◆ THE PROBLEM:
Would you please retype, exactly, the lines of the listing below between the line with "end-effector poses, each" and the line with "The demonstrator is", inclusive?

◆ SOURCE DATA:
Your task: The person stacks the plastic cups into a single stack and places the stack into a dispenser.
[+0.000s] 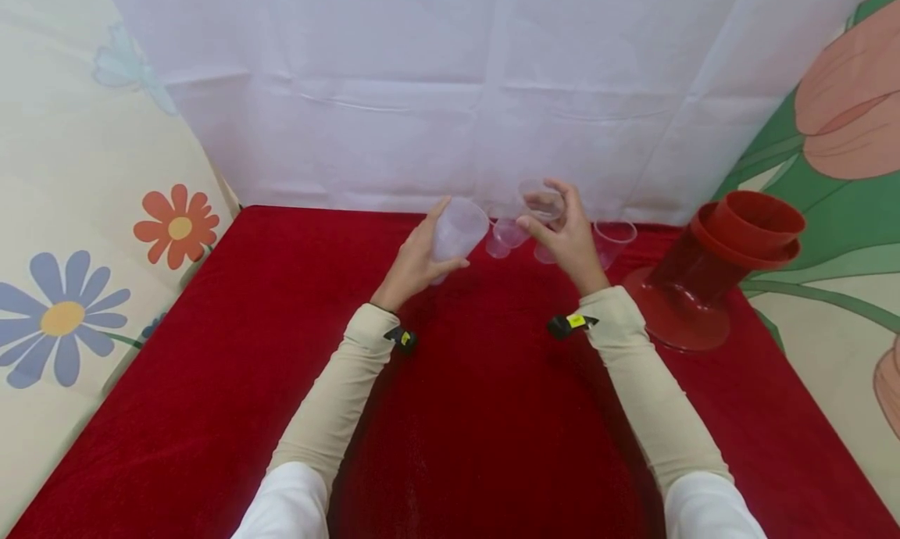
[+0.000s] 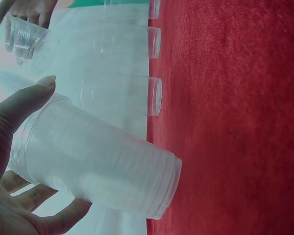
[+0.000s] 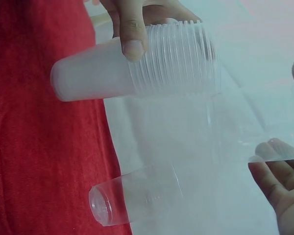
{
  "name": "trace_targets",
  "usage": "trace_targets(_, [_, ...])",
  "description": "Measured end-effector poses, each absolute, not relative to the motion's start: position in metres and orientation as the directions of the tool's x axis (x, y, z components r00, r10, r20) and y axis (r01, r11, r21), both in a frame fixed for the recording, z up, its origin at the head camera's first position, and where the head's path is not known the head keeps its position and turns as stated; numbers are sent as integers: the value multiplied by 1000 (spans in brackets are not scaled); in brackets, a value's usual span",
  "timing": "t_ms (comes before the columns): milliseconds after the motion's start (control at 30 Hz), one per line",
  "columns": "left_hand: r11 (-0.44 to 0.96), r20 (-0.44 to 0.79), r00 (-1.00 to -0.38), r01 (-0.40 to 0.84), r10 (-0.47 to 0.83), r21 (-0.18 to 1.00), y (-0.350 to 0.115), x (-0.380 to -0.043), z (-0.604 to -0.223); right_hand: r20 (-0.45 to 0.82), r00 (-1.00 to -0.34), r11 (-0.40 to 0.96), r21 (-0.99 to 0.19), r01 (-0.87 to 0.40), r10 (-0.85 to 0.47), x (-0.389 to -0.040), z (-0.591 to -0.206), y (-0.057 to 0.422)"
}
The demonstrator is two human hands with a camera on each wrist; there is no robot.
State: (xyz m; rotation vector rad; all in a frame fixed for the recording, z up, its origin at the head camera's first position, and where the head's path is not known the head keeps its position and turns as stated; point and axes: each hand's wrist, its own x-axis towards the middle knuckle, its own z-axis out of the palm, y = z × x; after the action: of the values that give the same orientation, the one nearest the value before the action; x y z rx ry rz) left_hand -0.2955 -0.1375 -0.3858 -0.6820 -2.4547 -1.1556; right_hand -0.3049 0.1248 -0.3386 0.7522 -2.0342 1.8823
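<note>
My left hand (image 1: 413,264) grips a nested stack of clear plastic cups (image 2: 100,152) near the rims, thumb on one side and fingers on the other. The stack is tilted, its bases low over the red cloth. To its right, my right hand (image 1: 573,242) holds a single clear plastic cup (image 1: 540,201) between thumb and fingers, raised above the table and apart from the stack. In the left wrist view, standing cups (image 2: 154,95) form a row behind the stack. One clear cup (image 1: 614,238) stands just right of my right hand.
A red cloth (image 1: 281,351) covers the table. At the right stands a dark red, wide-based container (image 1: 703,273) with a lighter red rim. A white sheet (image 1: 394,94) hangs along the back edge, with flower-patterned cloth (image 1: 63,172) at both sides.
</note>
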Motion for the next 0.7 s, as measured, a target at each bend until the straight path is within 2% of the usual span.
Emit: trace_targets(700, [541, 505, -815, 571, 285, 617, -136, -294, -386, 541, -824, 87, -825, -559, -165, -304, -330, 124])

◆ ANSWER TO THIS TASK:
  "description": "Measured end-effector poses, each absolute, not relative to the motion's start: position in metres and orientation as the directions of the tool's x axis (x, y, z components r00, r10, r20) and y axis (r01, r11, r21), both in a frame fixed for the recording, z up, its origin at the head camera's first position, and where the head's path is not known the head keeps its position and turns as stated; numbers are sent as integers: the value multiplied by 1000 (spans in brackets are not scaled); in brackets, a value's usual span",
  "timing": "t_ms (comes before the columns): milliseconds after the motion's start (control at 30 Hz), one per line",
  "columns": "left_hand: r11 (-0.44 to 0.96), r20 (-0.44 to 0.79), r00 (-1.00 to -0.38), r01 (-0.40 to 0.84), r10 (-0.47 to 0.83), r21 (-0.18 to 1.00), y (-0.350 to 0.115), x (-0.380 to -0.043), z (-0.604 to -0.223); right_hand: r20 (-0.45 to 0.82), r00 (-1.00 to -0.34), r11 (-0.40 to 0.96), r21 (-0.99 to 0.19), r01 (-0.87 to 0.40), r10 (-0.85 to 0.47), x (-0.389 to -0.040), z (-0.591 to -0.206), y (-0.057 to 0.422)"
}
The demonstrator is two human hands with a camera on each wrist; there is no robot.

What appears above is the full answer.